Tuesday, December 18, 2012

Regeneration - Freedom from Fear


I love the liner notes that writer Sam Quinones wrote for our CD Regeneration. Here they are:

I met a guy the other day, a Oaxacan Indian, who came to L.A. 25 years ago and got a job washing dishes in a high-end restaurant.

He learned as the owner expanded.

In the end, this Zapotec Indian, a cowherd who’d never fixed himself dinner, became a master French and German chef, seasoning his cuisine with the spices from his Oaxacan youth.

Then he opened not a Oaxacan restaurant, but Casa Chocolate, because he felt a mall-like high-end chocolate shop, featuring apples he dips in chocolate and pico de gallo powder, is what his enclosed working-class L.A. barrio of Oaxacans and Central Americans could use – i.e., something other than what its residents were used to.

I remembered his story while listening to Los Cenzontles’ new recording, Regeneration.

Los Cenzontles grew from an after-school program in San Pablo & Richmond, California – born of a late 1980s California Arts Council grant to a music grad named Eugene Rodriguez, who took it more seriously than he was supposed to.

In the late-1980s Bay Area music scene, Rodriguez said, “Everyone seemed kind of confined to their one box. I was looking for something different. Teaching kids was kind of the long way around to getting there. These kids were up for the journey.”

The first were Chicano kids, followed by a slew of Mexican immigrant kids who hit Richmond in the 1990s with accordions and clarinets, and “all trying to start their own garage banda,” Rodriguez said.
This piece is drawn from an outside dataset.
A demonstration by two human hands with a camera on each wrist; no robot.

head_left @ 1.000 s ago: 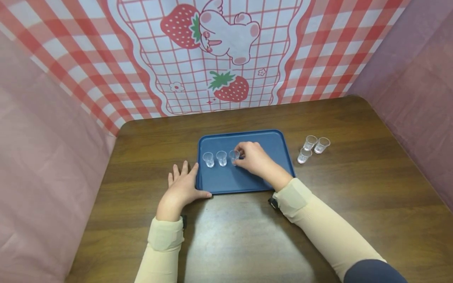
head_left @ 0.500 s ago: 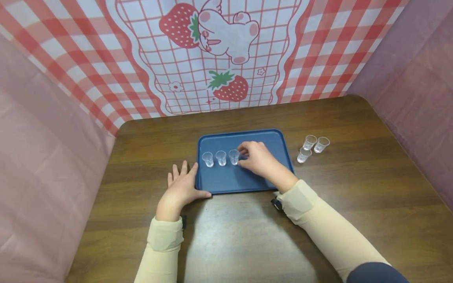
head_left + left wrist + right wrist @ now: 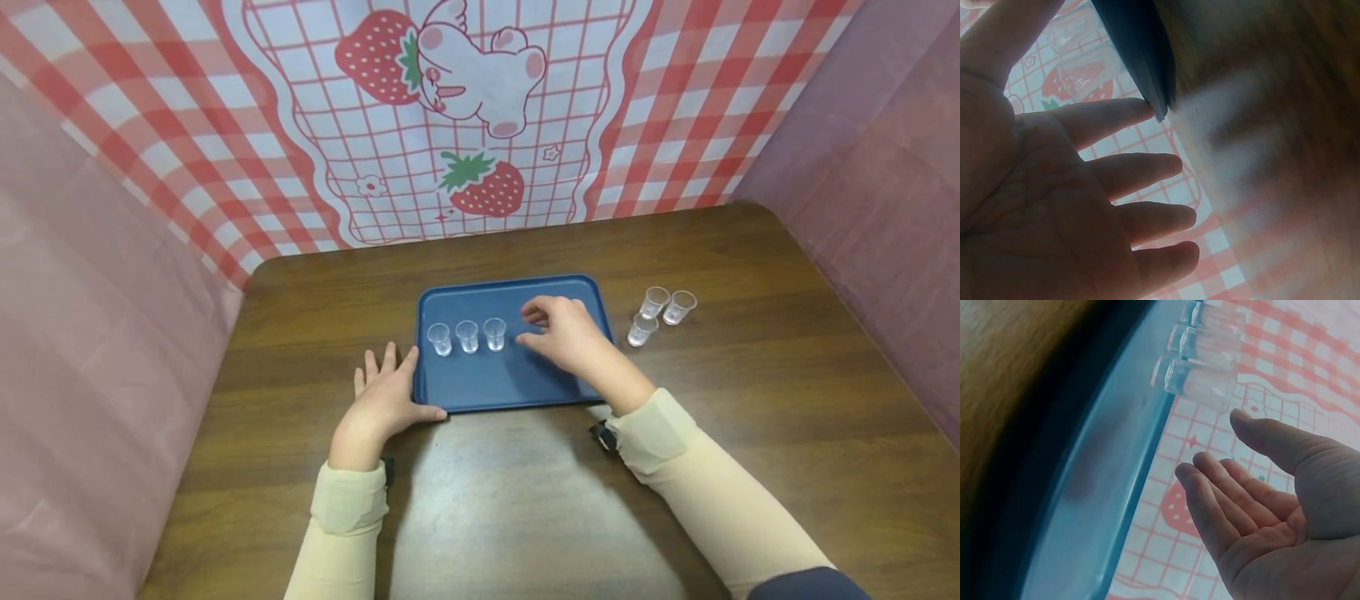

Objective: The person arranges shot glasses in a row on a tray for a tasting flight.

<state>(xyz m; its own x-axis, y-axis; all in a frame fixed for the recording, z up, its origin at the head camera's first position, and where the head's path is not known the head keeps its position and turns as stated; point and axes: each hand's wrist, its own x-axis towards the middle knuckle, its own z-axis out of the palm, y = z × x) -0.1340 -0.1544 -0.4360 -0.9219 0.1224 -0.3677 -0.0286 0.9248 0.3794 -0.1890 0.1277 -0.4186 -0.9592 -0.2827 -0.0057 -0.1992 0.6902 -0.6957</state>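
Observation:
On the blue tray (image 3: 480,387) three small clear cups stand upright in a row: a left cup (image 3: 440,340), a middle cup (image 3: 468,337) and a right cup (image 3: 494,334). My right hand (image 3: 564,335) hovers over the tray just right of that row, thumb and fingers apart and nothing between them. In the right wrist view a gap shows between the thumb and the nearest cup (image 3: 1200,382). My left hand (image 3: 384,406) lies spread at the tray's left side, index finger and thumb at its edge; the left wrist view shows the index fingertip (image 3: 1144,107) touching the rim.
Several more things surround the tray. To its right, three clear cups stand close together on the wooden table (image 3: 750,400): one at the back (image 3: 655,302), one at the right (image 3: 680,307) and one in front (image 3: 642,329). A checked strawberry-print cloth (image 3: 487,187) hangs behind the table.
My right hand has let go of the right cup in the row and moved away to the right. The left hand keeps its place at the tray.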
A band named Los Cenzontles (the Mockingbirds), from a place near Berkeley, might naturally be assumed to play Mexican “folkloric” music of the tad-too-noble variety. But Los Cenzontles, bless their hearts, have been pile-driving that idea into the lucha libre mat for a few CDs now.

The band has grown into a rich, living thing, expanding on Mexican roots that have grafted to Bay Area 1960s hippie rock, alongside Taj Mahal, Ry Cooder and, most productively, Los Lobos’ David Hidalgo.

Which is a good thing.

Because traditional Mexican music has been too long locked in a cultural display case. In Mexico, a musician takes career in hand any time she reworks a classic mariachi or ranchera. In the U.S., traditional Mexican music seems often owned by folk musicians who ache for purity in sound and intent.

But Los Cenzontles scale the walls of musical dogma and cross the PC deserts, remaining rooted somewhere in Mexico yet unafraid to jump in a truck with the blues or the Grateful Dead.

Los Cenzontles have toured Mexico, playing the isolated ranchos “where the music’s pretty psychedelic, with people drinking that aguardiente until three in the morning, and roosters crowing. It gives you a whole other sense of Mexican music; it gives you the essence of it. We’re trying to tap into the psychedelic edge of Mexican music.”

In A Tu Lado, I hear that psychedelia and Las Jilguerillas, too, adding layers to what is, really, a pop song. A surf-guitar line saunters through the norteño - y Un Día Feliz. Burt Bacharach’s Only Love Can Break a Heart could have been sung by Freddie Fender, or Petula Clark.

And Adios California feels to me like the mating of norteño and speed metal, followed by that Jilguerillas groove once again. The band recorded it with a 12-string through a Fender Deluxe Reverb amp, added some backwards feedback, some tarolas and drum, and Hidalgo on accordion. Now that’s some garage banda Mexican folk music, folks!

It helps that Cenzontles have been aided by Hidalgo, who’s always seemed interested in sound more than in where the sound has traditionally fit. His vocal, with Jackson Browne, on The Silence is achingly sweet.

Speaking of which, one last thing about that Zapotec cowherd and his sweet chocolate shop -- he had to overcome fear to start it up; above all, fear that no one in the barrio was ready for his new-fangled confections.

Which is another reason I thought of him while listening to the tracks on Regeneration. Wouldn’t some purists fear for the music, for the culture, from all those borders Cenzontles insist on breaching?

“My hope for this record,” Rodriguez told me, “is to say that it’s time to liberate ourselves from so much of what keeps us fearful.”